I'm working on getting a simple lighting right on my OpenGL ES iPhone scene. I'm displaying a simple object centered on the origin, and using an arcball to rotate it by touching the screen. All this works nicely, except I try to add one fixed light (fixed w.r.t. eye position) and it is badly screwed: the whole object (an icosahedron in this example) is lit uniformly, i.e. it all appears in the same color.
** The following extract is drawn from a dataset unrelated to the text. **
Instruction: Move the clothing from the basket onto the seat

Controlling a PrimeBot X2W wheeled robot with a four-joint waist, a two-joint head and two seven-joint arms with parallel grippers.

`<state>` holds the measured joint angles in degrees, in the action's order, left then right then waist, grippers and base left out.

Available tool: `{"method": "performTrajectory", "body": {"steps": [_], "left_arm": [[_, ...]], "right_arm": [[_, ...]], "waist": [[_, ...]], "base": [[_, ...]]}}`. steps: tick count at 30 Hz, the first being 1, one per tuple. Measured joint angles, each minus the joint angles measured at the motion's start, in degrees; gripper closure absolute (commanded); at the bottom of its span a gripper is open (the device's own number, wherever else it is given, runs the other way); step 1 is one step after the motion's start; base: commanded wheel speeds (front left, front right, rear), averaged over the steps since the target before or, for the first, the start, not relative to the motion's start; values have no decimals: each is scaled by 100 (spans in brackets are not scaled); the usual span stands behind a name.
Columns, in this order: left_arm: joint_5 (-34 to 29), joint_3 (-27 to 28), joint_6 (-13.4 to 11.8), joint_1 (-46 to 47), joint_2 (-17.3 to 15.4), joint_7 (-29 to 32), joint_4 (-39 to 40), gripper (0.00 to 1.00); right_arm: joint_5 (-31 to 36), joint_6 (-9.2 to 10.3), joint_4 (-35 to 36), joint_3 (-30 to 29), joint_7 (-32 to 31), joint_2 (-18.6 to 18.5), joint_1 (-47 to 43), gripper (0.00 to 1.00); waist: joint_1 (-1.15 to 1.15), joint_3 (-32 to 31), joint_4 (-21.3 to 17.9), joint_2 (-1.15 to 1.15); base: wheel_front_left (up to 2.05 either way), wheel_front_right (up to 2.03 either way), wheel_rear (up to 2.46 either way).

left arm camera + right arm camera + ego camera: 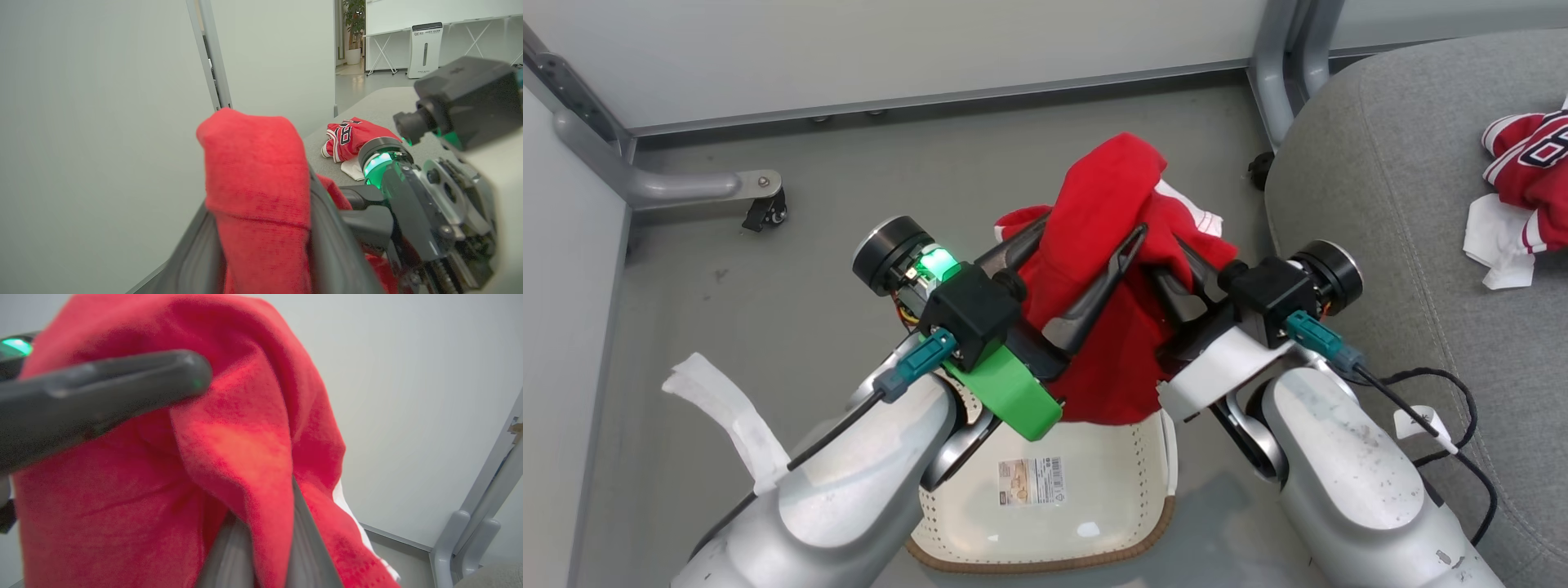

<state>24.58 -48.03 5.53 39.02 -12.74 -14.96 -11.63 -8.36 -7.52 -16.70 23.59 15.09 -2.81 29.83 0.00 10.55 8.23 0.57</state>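
Note:
A red garment of the clothing (1111, 196) hangs above the cream basket (1045, 563), which stands on the floor below my arms. My right gripper (1168, 273) is shut on the garment's right side; in the right wrist view its fingers (302, 539) pinch the red cloth (229, 437). My left gripper (1094, 224) is open, its two fingers spread with the cloth (253, 163) draped between and over them. One left finger (102, 388) crosses the right wrist view. A red jersey with numerals (1531, 163) lies on the grey seat (1380, 163) at the right.
Grey metal frame legs with a caster (764, 208) stand at the back left, another leg (1282, 73) beside the seat. Pale wall panels close in the back and left. A black cable (1445, 392) lies on the seat's near edge. White cloth (1494, 245) lies by the jersey.

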Motion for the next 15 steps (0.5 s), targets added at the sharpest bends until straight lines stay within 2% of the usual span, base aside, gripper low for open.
{"method": "performTrajectory", "body": {"steps": [9,15], "left_arm": [[-31,-45,-7,-67,-16,0,-40,0],[-56,-58,-64,-108,-53,-7,45,0]], "right_arm": [[-79,0,-11,-485,0,2,-122,100],[-47,0,-32,-1079,0,2,-311,100]], "waist": [[0,18,15,0],[0,29,-99,0]], "base": [[0,0,0],[0,0,0]]}}
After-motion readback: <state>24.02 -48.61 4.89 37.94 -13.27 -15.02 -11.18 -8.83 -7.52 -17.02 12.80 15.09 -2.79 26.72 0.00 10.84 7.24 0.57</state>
I have simplified my code as much as possible so it's standalone and still reproduces what I experience:
glClearColor (0.25, 0.25, 0.25, 1.);
glClear (GL_COLOR_BUFFER_BIT | GL_DEPTH_BUFFER_BIT);
glEnable (GL_DEPTH_TEST);
glEnable(GL_LIGHTING);
glMatrixMode (GL_PROJECTION);
glLoadIdentity ();
glOrthof(-1, 1, -(float)backingWidth/backingHeight, (float)backingWidth/backingHeight, -10, 10);
glMatrixMode (GL_MODELVIEW);
glLoadIdentity ();
GLfloat ambientLight[] = { 0.2f, 0.2f, 0.2f, 1.0f };
GLfloat diffuseLight[] = { 0.8f, 0.8f, 0.8, 1.0f };
GLfloat specularLight[] = { 0.5f, 0.5f, 0.5f, 1.0f };
GLfloat position[] = { -1.5f, 1.0f, -400.0f, 0.0f };
glEnable(GL_LIGHT0);
glLightfv(GL_LIGHT0, GL_AMBIENT, ambientLight);
glLightfv(GL_LIGHT0, GL_DIFFUSE, diffuseLight);
glLightfv(GL_LIGHT0, GL_SPECULAR, specularLight);
glLightfv(GL_LIGHT0, GL_POSITION, position);
glShadeModel(GL_SMOOTH);
glEnable(GL_NORMALIZE);
float currRot[4];
[arcball getCurrentRotation:currRot];
glRotatef (currRot[0], currRot[1], currRot[2], currRot[3]);
float f[4];
f[0] = 0.5; f[1] = 0; f[2] = 0; f[3] = 1;
glMaterialfv (GL_FRONT_AND_BACK, GL_AMBIENT, f);
glMaterialfv (GL_FRONT_AND_BACK, GL_DIFFUSE, f);
f[0] = 0.2; f[1] = 0.2; f[2] = 0.2; f[3] = 1;
glMaterialfv (GL_FRONT_AND_BACK, GL_SPECULAR, f);
glEnableClientState (GL_VERTEX_ARRAY);
drawSphere(0, 0, 0, 1);
where the drawSphere function actually draws an icosahedron:
static void drawSphere (float x, float y, float z, float rad)
{
glPushMatrix ();
glTranslatef (x, y, z);
glScalef (rad, rad, rad);
// Icosahedron
const float vertices[] =
{ 0., 0., -1., 0., 0., 1., -0.894427, 0., -0.447214, 0.894427, 0.,
0.447214, 0.723607, -0.525731, -0.447214, 0.723607, 0.525731,
-0.447214, -0.723607, -0.525731, 0.447214, -0.723607, 0.525731,
0.447214, -0.276393, -0.850651, -0.447214, -0.276393, 0.850651,
-0.447214, 0.276393, -0.850651, 0.447214, 0.276393, 0.850651,
0.447214 };
const GLubyte indices[] =
{ 1, 11, 7, 1, 7, 6, 1, 6, 10, 1, 10, 3, 1, 3, 11, 4, 8, 0, 5, 4, 0,
9, 5, 0, 2, 9, 0, 8, 2, 0, 11, 9, 7, 7, 2, 6, 6, 8, 10, 10, 4, 3,
3, 5, 11, 4, 10, 8, 5, 3, 4, 9, 11, 5, 2, 7, 9, 8, 6, 2 };
glVertexPointer (3, GL_FLOAT, 0, vertices);
glDrawElements (GL_TRIANGLES, sizeof(indices)/sizeof(indices[0]), GL_UNSIGNED_BYTE, indices);
glPopMatrix ();
}
A movie of what I see as the result is here. Thanks to anyone who can shed some light into this (no kidding!). I'm sure it will look embarassingly trivial to someone, but I swear I have looked at many lighting tutorials before this and am stuck.
Try adding some vertex normals using glNormalPointer(). It looks like OpenGL ES is just using the default normal for everything.